Изменить стиль страницы

Обедали на веранде, с которой спускалась в обширный цветник широкая лестница. На площадке лестницы лежали два деревянных, искусно сделанных льва, на которых Вася немного покатался верхом.

После обеда гуляли с Юлией в парке, который с одной стороны кончался крутым обрывом. На обрыве было место, откуда каждый звук отдавался троекратным эхом, и дети долго выкрикивали различные слова, прислушиваясь к тому, как эхо их повторяет.

Легли спать почти сейчас же после раннего ужина. Светлая ночь глядела в открытое, ничем не завешенное окно, и гнала сон.

— О-хо-хо! — зевала Ниловна, расправляя свои уставшие с дороги старые кости. — Что теперь поделывают у нас в Гульёнках? Агафон Михалыч, тоже, наверно, уж приехал, привез мои гостинцы. Радуются, небось...
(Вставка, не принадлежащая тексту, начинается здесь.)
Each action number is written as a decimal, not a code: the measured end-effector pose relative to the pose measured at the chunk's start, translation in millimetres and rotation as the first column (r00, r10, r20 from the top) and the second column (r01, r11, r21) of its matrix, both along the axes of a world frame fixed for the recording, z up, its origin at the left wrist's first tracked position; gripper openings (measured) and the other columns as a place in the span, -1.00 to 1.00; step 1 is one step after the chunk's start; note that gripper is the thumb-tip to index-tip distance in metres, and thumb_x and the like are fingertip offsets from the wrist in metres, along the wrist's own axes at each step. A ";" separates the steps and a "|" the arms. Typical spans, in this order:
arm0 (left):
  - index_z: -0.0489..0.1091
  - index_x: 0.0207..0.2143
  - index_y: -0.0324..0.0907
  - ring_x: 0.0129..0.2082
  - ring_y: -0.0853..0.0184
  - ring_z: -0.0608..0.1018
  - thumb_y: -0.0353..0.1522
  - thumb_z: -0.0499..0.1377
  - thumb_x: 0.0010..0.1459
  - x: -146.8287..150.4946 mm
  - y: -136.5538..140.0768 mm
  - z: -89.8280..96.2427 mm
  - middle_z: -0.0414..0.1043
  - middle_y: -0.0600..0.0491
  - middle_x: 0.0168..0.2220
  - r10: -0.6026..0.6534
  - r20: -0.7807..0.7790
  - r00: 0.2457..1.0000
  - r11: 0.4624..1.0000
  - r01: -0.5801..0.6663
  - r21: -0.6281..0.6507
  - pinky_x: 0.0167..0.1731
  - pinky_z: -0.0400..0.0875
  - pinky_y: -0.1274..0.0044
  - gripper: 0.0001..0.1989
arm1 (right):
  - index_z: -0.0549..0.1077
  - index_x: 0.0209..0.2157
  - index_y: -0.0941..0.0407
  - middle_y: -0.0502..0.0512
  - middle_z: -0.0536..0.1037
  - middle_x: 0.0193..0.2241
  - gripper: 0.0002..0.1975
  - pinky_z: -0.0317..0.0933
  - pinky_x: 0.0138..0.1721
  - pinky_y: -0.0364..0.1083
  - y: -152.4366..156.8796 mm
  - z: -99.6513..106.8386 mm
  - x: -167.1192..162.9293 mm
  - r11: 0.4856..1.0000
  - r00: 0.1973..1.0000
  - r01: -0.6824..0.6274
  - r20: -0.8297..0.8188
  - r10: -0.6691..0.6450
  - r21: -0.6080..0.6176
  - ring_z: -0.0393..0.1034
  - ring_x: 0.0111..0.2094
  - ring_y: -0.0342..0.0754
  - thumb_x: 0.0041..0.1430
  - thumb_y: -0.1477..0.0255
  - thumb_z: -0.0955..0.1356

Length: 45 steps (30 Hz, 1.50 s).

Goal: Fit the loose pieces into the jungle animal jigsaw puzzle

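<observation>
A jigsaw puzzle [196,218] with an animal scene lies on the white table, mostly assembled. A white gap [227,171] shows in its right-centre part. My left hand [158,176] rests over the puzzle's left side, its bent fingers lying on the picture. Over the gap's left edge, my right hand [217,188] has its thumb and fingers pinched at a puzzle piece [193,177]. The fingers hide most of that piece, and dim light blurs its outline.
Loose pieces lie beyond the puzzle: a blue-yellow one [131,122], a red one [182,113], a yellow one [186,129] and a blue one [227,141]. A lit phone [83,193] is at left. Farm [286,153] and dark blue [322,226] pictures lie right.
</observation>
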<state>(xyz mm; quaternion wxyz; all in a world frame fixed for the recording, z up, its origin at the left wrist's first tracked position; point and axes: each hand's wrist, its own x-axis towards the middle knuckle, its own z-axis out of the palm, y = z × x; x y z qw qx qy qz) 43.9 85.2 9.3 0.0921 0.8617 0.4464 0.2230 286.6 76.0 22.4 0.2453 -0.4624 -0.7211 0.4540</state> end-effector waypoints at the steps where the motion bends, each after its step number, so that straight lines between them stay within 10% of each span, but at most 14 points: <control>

— А ты чего послала-то? — спрашивал Вася.

— Разное, — отвечала Ниловна. — Старым — божественное, молодым — радостливое. Степаниде вот ладанку с землицей из святого града Иерусалима, горничной Фене — ленточку алую в косу.

— А я послал Тишке ножик, — сказал Вася.

— И хорошо сделал, — похвалила его Ниловна. — Он бедный, Тишка-то. Где же ему взять!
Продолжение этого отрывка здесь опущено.